The University of Copenhagen has published a new study, in the Journal of Clinical Nutrition, specifying that the consumption of high concentrations of vitamin c through a high intake of fruit and vegetables is linked to a reduced risk of cardiovascular death and a lowered mortality rate. The human body is unable to produce vitamin C, a powerful antioxidant, and it helps to build the connective tissue which supports and connects different types of tissues and organs in the body. The antioxidant activity protects cells from the damage which causes many diseases, including cardiovascular disease.
The researchers used data obtained from the Copenhagen General Population Study to investigate the impact of vitamin C on the body and the research participants consisted of 100,000 Danes and their intake of fruit and vegetables.
“We can see that those with the highest intake of fruit and vegetables have a 15% lower risk of developing cardiovascular disease and a 20% lower risk of early death compared with those who very rarely eat fruit and vegetables. At the same time, we can see that the reduced risk is related to high vitamin C concentrations in the blood from the fruit and vegetables,” said Camilla Kobylecki, a medical doctor and PhD student at the Department of Clinical Biochemistry, Herlev and Gentofte Hospital.
“We know that fruit and vegetables are healthy, but now our research is pinpointing more precisely why this is so. Eating a lot of fruit and vegetables is a natural way of increasing vitamin C blood levels, which in the long term may contribute to reducing the risk of cardiovascular disease and early death. You can get vitamin C supplements, but it is a good idea to get your vitamin C by eating a healthy diet, which will at the same time help you to develop a healthier lifestyle in the long term, for the general benefit of your health,” said Boerge Nordestgaard, a clinical professor at the Faculty of Health and Medical Sciences, University of Copenhagen, and a consultant at Herlev and Gentofte Hospital.
A previous study has indicated that vitamin C reduces the respiratory symptoms associated with exercise. Physical activity increases the body’s oxidative stress, sometimes causing respiratory distress and exercise induced broncho-construction.
Several studies have revealed that consuming vitamin C curbs the increases in oxidative stress markers caused by exercise. In addition vitamin C is involved in the metabolism of histamine, prostaglandins, and cysteinyl leukotrienes, all of which appear to be mediators in the pathogenesis of exercise-induced bronchoconstriction.
Vitamin C has been found to halve the standard pulmonary function outcome (FEV1) in research participants experiencing exercise-induced bronchoconstriction. FEV1 measures the amount of large-airway obstruction. Five other studies examined subjects who were under short-term, heavy physical stress and a meta-analysis revealed that vitamin C halved the incidence of respiratory symptoms. Another trial reported that vitamin C halved the duration of the respiratory symptoms in male adolescent competitive swimmers.

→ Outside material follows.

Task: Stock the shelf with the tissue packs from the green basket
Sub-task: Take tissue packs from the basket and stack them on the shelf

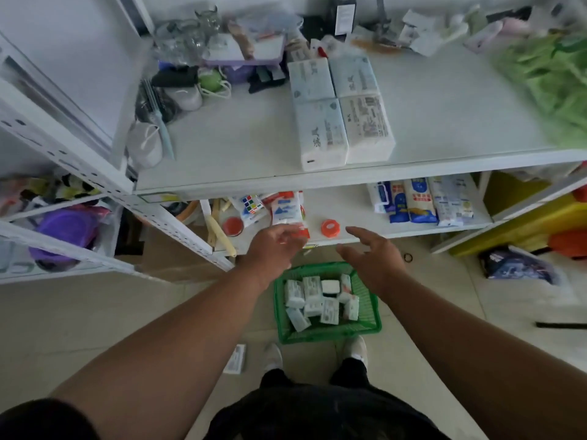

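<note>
From the head camera, the green basket (327, 304) sits on the tiled floor just in front of the person's shoes, its mesh walls holding a loose jumble of small white tissue packs (320, 301) with pale printed labels, some flat, some tipped on edge. One more small pack (235, 359) lies on the floor to the left of the basket. Above the basket, the left hand (273, 249) reaches toward the lower shelf (349, 214) edge with fingers loosely bent and apart, holding nothing that can be made out; the right hand (371, 252) hovers over the basket's far right corner, fingers spread and empty. Beyond the basket, the lower shelf has bare board around an orange lid (330, 228). Higher up, the upper shelf (444, 122) carries four large tissue packs (341, 109) near its front edge, with bare board on either side.
</note>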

Vitamin C was found to reduce respiratory distress symptoms in a study carried out by the University of Helsinki in Finland. Twelve research participants suffered from exercise-induced bronchoconstriction. Vitamin C administration increased the post-exercise lung function in participants by between 50% and 150%.
Dr. Hemila the senior study author concluded that “given the safety and low cost of vitamin C, and the consistency of positive findings in the nine randomized trials on vitamin C against exercise-induced bronchoconstriction and respiratory symptoms, it seems reasonable for physically active people to test whether vitamin C is beneficial on an individual basis, if they have documented exercise-induced bronchoconstriction or suffer from respiratory symptoms such as cough or sore throat after taking vigorous exercise.”
The effect of vitamin C on bronchoconstriction and respiratory symptoms caused by exercise: a review and statistical analysis, Harri Hemilä, Allergy, Asthma & Clinical Immunology, doi:10.1186/1710-1492-10-58, published 27 November 2014.